Supplied entries:
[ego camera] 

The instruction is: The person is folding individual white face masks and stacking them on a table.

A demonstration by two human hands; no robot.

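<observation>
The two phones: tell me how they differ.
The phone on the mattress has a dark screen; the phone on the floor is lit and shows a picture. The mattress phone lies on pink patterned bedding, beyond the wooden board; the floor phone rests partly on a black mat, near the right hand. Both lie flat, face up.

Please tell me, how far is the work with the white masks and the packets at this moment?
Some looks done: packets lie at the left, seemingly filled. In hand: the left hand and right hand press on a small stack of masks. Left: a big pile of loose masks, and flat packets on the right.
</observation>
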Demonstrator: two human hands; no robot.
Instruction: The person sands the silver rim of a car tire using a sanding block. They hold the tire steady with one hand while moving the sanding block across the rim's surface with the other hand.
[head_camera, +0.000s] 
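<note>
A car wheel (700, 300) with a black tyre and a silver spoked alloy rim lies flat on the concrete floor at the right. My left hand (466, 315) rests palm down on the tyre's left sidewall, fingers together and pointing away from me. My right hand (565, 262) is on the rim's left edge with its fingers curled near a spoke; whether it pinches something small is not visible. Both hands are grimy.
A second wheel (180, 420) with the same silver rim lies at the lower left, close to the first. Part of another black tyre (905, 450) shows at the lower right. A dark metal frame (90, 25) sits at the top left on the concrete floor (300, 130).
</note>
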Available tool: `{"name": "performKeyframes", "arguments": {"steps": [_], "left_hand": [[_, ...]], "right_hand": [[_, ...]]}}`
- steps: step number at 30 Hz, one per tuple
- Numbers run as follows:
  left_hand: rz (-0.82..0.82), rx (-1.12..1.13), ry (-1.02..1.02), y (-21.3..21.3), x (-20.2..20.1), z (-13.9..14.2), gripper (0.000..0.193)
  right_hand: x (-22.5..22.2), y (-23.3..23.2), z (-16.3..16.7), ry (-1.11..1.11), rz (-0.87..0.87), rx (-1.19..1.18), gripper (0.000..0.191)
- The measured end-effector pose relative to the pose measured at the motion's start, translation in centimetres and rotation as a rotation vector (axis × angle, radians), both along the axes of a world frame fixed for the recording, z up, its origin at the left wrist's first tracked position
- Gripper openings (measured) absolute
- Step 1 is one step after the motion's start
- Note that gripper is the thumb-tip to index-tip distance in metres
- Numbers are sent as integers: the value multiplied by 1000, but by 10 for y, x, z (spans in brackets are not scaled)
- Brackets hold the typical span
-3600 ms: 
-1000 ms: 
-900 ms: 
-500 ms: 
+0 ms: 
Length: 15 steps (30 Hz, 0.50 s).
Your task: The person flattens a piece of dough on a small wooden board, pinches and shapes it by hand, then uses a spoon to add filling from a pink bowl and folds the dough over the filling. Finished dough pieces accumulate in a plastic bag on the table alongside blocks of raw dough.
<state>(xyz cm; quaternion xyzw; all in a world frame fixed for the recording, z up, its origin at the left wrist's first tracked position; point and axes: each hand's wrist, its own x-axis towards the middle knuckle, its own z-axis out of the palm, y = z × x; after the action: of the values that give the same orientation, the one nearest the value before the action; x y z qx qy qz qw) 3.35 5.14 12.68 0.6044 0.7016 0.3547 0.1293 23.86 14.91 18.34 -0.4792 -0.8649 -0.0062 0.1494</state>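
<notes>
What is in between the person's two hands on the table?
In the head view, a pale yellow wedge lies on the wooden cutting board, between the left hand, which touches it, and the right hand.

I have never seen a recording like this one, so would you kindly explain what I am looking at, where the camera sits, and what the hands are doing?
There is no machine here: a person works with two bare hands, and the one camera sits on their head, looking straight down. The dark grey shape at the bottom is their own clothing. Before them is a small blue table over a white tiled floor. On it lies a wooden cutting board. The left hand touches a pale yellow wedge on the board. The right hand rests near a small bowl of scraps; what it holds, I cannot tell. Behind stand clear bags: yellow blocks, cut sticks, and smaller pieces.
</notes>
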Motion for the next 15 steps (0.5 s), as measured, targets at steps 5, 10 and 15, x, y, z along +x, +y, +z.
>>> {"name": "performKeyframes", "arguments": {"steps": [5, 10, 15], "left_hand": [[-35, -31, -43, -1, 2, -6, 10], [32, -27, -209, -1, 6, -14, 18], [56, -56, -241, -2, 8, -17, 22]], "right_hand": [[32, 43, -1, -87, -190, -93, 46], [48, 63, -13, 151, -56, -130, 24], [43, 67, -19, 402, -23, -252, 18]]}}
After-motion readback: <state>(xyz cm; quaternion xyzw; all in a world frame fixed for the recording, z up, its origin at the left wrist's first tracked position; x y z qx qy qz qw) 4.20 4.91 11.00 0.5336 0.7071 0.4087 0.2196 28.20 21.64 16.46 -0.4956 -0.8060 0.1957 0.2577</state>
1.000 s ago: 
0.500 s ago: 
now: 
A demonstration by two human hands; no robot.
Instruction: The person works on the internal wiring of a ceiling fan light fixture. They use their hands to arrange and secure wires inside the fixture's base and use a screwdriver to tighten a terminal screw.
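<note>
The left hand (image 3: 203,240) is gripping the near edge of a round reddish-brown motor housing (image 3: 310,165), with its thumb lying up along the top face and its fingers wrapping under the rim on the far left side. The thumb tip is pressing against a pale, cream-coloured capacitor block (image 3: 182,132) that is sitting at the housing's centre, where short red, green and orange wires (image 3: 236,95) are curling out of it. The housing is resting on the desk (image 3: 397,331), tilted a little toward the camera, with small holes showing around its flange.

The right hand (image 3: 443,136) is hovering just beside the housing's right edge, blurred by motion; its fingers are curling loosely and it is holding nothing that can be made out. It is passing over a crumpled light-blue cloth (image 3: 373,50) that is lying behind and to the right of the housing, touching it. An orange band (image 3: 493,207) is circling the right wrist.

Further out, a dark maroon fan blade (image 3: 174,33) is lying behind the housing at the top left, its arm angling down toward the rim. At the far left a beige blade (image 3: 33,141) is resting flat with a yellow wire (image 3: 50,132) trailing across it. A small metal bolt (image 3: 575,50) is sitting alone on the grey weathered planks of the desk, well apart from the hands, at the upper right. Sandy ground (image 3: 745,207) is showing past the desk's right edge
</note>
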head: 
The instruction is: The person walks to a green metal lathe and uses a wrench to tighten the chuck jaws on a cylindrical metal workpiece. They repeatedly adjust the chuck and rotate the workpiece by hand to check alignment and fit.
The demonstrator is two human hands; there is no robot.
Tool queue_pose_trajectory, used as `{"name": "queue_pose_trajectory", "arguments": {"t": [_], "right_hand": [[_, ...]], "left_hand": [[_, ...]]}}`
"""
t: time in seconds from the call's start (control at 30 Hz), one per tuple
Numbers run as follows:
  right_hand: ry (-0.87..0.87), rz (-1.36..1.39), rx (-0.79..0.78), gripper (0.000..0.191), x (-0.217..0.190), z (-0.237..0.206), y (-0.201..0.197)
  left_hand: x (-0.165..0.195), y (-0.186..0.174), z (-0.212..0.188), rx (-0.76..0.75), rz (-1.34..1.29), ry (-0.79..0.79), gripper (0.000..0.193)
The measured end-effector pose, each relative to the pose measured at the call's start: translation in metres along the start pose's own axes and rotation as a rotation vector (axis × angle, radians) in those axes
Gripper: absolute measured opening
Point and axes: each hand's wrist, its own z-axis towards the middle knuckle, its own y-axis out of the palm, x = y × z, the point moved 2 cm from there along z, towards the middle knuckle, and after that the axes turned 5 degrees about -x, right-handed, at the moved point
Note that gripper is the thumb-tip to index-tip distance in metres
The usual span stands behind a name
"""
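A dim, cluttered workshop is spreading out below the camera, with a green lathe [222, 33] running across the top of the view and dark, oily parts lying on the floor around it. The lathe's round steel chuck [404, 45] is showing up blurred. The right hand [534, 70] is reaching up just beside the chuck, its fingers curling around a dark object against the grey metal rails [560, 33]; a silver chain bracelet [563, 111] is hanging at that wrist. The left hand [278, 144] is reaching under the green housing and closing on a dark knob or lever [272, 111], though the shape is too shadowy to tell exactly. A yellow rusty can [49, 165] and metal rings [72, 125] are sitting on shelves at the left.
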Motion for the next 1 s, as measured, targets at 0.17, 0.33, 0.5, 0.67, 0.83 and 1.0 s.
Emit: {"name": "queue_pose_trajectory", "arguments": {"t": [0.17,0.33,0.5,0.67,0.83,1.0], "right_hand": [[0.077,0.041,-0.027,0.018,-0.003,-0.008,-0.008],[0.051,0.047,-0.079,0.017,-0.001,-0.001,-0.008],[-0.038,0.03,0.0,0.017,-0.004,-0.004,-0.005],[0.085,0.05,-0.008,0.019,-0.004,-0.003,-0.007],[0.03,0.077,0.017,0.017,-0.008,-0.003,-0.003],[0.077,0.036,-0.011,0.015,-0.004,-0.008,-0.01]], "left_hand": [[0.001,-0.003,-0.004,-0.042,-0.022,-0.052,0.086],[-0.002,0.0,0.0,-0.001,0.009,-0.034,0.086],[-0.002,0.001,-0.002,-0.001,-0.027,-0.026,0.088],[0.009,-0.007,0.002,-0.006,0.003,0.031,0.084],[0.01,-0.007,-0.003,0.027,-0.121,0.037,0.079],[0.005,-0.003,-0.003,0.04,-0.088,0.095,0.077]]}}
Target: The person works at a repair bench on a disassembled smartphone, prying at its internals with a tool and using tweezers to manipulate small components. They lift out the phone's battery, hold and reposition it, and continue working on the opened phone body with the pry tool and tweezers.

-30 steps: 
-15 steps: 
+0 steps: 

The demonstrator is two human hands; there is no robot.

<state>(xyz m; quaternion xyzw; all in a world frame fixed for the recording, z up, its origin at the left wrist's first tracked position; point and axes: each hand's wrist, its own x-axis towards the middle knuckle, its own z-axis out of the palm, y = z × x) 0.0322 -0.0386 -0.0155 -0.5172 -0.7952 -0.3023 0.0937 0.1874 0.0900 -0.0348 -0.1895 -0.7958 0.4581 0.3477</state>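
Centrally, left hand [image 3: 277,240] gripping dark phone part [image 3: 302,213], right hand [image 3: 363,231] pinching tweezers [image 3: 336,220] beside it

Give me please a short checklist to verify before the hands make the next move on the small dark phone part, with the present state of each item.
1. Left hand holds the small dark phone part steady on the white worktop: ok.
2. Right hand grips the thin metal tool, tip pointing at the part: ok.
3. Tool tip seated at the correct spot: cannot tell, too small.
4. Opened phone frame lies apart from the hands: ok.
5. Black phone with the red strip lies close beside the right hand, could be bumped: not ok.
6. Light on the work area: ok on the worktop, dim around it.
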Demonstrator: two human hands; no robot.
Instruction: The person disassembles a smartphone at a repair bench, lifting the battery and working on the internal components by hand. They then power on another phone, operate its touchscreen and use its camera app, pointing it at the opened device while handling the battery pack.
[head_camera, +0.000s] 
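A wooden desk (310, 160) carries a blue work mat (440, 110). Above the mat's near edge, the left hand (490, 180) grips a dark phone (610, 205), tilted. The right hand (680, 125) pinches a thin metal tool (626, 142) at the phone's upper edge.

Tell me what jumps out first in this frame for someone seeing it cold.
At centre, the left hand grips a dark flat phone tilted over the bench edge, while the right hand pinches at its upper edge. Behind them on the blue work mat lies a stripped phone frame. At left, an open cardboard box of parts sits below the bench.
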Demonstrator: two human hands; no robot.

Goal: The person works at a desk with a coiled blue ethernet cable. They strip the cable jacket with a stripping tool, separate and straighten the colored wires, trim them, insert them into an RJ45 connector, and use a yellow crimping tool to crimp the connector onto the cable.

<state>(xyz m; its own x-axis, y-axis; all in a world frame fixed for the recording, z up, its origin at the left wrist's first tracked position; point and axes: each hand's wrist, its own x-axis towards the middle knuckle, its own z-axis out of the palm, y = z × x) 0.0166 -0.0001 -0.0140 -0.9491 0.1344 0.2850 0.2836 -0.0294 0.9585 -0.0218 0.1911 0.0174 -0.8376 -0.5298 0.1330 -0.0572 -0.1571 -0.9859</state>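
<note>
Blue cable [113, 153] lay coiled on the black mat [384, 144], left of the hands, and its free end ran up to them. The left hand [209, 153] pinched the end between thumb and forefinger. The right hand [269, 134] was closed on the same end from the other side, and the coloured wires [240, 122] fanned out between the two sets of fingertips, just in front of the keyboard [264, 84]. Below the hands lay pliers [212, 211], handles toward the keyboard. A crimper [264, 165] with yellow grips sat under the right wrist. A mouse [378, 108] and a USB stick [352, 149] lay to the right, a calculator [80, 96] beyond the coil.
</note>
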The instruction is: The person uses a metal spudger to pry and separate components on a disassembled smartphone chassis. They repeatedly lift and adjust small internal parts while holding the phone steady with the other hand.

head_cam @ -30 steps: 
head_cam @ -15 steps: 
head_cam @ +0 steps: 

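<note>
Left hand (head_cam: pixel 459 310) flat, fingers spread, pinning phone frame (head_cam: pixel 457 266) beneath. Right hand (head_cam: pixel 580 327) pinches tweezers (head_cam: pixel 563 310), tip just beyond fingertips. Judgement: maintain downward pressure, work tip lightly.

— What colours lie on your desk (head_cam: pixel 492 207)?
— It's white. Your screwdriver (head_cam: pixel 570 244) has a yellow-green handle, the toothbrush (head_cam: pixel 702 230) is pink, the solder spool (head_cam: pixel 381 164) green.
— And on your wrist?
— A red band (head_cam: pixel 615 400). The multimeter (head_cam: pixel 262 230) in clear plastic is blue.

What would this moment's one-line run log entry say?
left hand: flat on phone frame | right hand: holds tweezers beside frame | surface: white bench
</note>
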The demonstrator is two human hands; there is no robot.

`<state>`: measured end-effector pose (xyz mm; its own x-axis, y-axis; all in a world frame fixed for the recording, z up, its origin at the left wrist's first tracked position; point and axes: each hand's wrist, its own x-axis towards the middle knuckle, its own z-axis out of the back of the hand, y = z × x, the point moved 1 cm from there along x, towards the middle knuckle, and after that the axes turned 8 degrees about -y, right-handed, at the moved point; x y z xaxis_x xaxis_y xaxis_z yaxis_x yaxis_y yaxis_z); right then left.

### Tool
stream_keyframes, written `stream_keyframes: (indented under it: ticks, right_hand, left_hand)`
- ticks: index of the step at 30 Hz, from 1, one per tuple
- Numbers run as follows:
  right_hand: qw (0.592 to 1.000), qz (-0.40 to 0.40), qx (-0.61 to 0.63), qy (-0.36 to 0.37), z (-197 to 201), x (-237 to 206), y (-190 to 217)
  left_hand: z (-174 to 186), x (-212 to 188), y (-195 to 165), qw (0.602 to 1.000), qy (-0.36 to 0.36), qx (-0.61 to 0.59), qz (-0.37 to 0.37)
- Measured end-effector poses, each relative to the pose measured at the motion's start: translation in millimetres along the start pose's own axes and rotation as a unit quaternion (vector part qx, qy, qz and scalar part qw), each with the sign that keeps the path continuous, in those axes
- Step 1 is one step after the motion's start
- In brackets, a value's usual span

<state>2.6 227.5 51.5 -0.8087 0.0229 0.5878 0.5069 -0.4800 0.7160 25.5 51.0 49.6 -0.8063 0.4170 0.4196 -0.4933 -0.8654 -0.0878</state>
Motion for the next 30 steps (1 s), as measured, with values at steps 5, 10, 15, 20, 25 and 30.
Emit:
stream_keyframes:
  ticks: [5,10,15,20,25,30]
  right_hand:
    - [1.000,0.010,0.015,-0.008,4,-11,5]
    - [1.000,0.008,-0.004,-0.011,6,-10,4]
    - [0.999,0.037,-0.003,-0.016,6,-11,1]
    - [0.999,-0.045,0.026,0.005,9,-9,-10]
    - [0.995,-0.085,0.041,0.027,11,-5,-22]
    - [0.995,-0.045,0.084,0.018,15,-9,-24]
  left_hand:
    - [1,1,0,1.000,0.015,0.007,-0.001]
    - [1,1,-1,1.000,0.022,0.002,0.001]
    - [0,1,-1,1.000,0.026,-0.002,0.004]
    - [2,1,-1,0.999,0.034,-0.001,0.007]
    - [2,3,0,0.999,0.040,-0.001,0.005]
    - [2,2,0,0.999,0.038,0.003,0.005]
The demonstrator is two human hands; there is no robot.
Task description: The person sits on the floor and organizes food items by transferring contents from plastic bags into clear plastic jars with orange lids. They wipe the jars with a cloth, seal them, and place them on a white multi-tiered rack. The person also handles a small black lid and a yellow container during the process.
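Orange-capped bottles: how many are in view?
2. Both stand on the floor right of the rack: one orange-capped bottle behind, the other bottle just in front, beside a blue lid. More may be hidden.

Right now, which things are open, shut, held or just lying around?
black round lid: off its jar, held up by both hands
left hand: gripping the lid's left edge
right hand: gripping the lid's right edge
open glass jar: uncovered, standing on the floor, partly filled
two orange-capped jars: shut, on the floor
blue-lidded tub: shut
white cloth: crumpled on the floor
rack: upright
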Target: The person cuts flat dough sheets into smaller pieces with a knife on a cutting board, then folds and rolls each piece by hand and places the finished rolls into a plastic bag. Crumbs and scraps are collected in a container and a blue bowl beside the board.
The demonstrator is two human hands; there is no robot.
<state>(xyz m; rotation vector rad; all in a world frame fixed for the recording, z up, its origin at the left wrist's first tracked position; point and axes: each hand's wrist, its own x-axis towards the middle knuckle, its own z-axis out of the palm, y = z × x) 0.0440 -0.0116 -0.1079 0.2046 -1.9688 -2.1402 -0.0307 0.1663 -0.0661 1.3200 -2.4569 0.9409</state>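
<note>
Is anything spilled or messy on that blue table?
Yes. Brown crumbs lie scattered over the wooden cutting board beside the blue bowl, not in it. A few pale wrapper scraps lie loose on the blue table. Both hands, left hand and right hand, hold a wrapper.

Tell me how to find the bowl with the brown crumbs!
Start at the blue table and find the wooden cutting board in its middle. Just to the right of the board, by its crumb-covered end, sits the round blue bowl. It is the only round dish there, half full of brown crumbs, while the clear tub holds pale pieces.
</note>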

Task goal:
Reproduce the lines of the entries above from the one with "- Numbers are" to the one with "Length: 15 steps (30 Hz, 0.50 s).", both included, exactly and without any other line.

Output of the exercise:
- Numbers are sent as integers: the value multiplied by 1000, but by 10 for y, x, z (spans in brackets are not scaled)
- Brackets hold the typical span
-3600 ms: 
-1000 ms: 
-900 ms: 
-500 ms: 
+0 ms: 
Length: 15 steps (30 Hz, 0.50 s).

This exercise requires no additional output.